Data extracted from a collection

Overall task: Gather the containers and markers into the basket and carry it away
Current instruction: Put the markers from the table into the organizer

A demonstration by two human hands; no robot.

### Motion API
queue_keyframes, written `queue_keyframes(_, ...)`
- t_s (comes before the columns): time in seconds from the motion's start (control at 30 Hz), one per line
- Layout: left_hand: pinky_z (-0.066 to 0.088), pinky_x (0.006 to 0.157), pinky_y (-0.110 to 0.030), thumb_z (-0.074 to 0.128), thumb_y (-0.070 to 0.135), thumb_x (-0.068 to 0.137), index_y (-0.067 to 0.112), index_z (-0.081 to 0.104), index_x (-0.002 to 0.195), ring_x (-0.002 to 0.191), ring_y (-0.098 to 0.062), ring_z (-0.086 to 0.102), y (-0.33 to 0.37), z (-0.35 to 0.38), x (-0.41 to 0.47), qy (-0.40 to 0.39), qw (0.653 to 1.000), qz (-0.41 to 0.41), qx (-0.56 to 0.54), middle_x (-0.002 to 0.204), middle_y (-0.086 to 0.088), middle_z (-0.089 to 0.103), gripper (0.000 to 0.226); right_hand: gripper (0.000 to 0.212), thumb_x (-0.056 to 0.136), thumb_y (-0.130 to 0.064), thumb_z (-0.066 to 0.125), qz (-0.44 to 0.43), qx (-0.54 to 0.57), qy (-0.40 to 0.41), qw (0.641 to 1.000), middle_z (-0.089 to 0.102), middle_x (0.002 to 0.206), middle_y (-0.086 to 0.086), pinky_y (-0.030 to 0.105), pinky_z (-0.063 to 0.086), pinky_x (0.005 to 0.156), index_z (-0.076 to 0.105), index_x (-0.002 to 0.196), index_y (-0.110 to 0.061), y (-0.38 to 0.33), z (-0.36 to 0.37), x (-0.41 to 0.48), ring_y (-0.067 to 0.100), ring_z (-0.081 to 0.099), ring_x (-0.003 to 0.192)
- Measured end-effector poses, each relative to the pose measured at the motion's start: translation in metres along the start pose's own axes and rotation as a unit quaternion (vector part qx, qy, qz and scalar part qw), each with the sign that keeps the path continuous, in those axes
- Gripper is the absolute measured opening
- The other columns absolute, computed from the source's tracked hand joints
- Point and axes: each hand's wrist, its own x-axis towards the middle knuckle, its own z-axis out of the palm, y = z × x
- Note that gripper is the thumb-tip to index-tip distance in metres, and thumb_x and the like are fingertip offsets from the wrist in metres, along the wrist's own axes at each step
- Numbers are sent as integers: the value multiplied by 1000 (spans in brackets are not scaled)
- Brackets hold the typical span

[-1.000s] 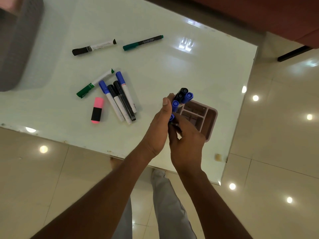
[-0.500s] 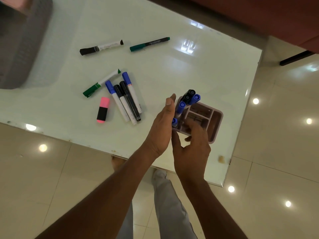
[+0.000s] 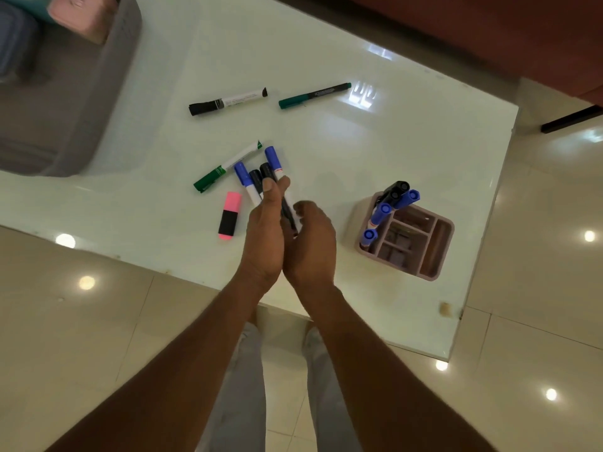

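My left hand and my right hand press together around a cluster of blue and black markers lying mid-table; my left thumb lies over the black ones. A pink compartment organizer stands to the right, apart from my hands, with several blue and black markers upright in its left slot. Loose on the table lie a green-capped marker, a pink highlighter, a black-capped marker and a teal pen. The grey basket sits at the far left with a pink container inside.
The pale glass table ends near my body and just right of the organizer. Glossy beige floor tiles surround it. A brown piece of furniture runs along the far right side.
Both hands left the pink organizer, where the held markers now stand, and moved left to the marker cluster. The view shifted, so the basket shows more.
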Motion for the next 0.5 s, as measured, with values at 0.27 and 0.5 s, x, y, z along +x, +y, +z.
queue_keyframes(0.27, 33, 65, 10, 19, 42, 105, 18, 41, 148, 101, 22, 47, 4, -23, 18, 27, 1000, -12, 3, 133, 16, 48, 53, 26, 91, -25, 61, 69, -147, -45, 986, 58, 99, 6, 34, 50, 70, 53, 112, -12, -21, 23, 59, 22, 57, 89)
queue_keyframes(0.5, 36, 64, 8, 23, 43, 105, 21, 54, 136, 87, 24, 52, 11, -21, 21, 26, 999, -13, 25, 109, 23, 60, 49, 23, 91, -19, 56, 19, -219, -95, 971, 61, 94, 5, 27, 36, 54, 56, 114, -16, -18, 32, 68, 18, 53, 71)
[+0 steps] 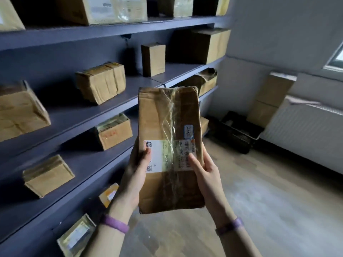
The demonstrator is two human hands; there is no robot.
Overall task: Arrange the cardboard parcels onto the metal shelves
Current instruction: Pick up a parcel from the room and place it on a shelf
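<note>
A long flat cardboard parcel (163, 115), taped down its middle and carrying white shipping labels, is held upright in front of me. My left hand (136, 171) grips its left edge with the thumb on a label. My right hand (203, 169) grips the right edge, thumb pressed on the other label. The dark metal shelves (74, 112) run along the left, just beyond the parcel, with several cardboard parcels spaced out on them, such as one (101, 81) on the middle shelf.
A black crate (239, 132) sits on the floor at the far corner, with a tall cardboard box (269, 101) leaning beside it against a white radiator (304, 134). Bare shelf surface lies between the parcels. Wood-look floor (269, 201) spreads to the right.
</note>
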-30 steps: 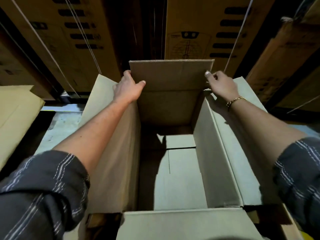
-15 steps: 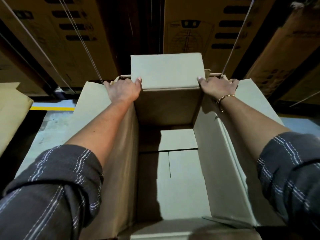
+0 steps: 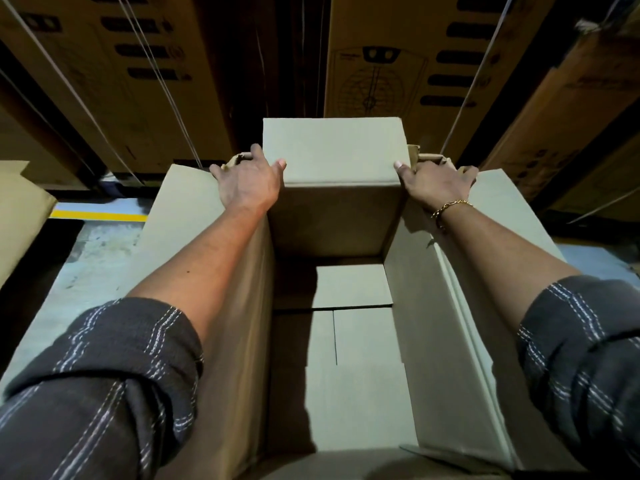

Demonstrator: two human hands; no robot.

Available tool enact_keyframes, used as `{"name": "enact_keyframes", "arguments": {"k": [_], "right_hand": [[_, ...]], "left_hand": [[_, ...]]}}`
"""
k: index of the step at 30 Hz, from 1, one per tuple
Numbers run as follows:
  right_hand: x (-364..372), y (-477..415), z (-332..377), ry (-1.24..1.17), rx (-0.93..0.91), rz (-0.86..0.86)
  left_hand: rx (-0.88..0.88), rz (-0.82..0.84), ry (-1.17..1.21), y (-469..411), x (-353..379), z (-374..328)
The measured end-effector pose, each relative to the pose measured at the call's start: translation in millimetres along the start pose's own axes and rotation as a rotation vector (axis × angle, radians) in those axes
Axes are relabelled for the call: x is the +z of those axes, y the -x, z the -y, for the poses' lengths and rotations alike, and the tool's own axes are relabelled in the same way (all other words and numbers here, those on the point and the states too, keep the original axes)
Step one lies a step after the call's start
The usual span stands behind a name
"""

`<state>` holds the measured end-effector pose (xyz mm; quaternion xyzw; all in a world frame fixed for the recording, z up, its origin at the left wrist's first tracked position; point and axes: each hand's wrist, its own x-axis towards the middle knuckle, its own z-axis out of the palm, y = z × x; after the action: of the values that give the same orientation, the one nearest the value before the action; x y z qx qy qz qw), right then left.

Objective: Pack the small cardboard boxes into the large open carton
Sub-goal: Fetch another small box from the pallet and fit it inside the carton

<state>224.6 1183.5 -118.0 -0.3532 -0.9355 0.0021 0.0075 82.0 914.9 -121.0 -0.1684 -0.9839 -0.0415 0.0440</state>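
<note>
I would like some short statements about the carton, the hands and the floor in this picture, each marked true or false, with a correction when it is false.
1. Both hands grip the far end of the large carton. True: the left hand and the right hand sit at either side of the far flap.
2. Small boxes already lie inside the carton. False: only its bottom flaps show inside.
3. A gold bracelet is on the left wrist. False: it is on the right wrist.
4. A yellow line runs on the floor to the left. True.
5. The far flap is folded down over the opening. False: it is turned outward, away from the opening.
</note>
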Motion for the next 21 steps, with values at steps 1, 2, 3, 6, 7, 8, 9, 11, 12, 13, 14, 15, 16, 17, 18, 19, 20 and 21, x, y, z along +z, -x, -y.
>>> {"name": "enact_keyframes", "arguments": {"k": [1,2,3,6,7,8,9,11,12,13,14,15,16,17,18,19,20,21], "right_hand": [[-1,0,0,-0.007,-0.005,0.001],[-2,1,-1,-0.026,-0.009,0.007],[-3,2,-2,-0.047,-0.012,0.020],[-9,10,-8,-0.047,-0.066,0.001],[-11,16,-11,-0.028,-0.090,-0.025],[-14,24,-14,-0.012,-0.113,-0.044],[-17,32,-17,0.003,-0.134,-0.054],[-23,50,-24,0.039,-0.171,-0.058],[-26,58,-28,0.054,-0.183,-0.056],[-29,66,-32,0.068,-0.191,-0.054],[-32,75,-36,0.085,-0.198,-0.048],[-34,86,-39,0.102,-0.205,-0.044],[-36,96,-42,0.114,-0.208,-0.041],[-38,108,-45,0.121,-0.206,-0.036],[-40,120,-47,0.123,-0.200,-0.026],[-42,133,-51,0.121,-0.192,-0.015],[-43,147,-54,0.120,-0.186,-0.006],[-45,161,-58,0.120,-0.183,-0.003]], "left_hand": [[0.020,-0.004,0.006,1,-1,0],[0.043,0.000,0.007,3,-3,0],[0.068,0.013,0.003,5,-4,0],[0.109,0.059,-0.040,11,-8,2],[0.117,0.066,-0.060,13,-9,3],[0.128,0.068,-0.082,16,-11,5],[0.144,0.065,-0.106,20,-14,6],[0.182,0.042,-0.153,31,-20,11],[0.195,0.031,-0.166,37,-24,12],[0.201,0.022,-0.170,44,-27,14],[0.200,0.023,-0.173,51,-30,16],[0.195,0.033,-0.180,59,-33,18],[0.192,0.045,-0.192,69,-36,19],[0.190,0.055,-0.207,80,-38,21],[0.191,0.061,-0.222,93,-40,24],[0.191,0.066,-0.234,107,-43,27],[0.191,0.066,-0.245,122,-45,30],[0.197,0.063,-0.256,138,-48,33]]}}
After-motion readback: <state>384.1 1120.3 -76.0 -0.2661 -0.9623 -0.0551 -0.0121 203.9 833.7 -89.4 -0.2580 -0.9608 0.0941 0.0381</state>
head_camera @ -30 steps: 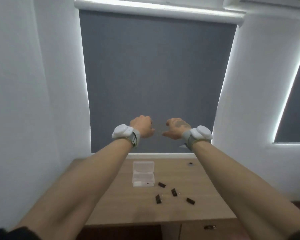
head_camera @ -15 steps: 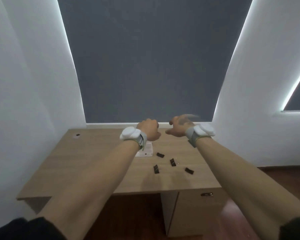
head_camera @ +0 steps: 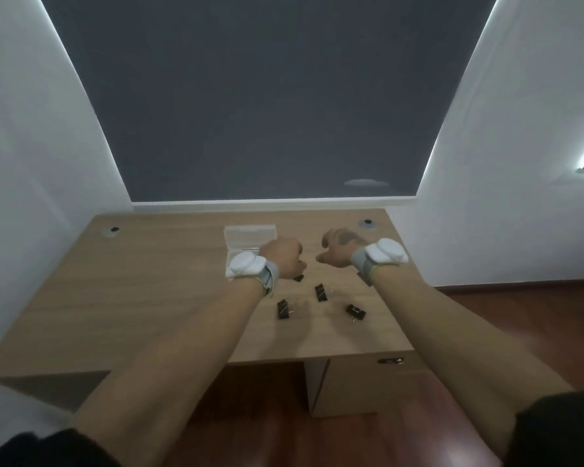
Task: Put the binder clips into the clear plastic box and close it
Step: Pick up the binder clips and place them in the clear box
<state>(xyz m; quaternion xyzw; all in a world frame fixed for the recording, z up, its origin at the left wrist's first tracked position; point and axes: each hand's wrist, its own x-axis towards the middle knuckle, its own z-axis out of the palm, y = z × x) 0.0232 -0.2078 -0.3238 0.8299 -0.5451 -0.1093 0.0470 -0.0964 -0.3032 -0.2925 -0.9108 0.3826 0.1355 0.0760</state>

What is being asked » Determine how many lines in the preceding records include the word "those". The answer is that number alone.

Exercise result » 3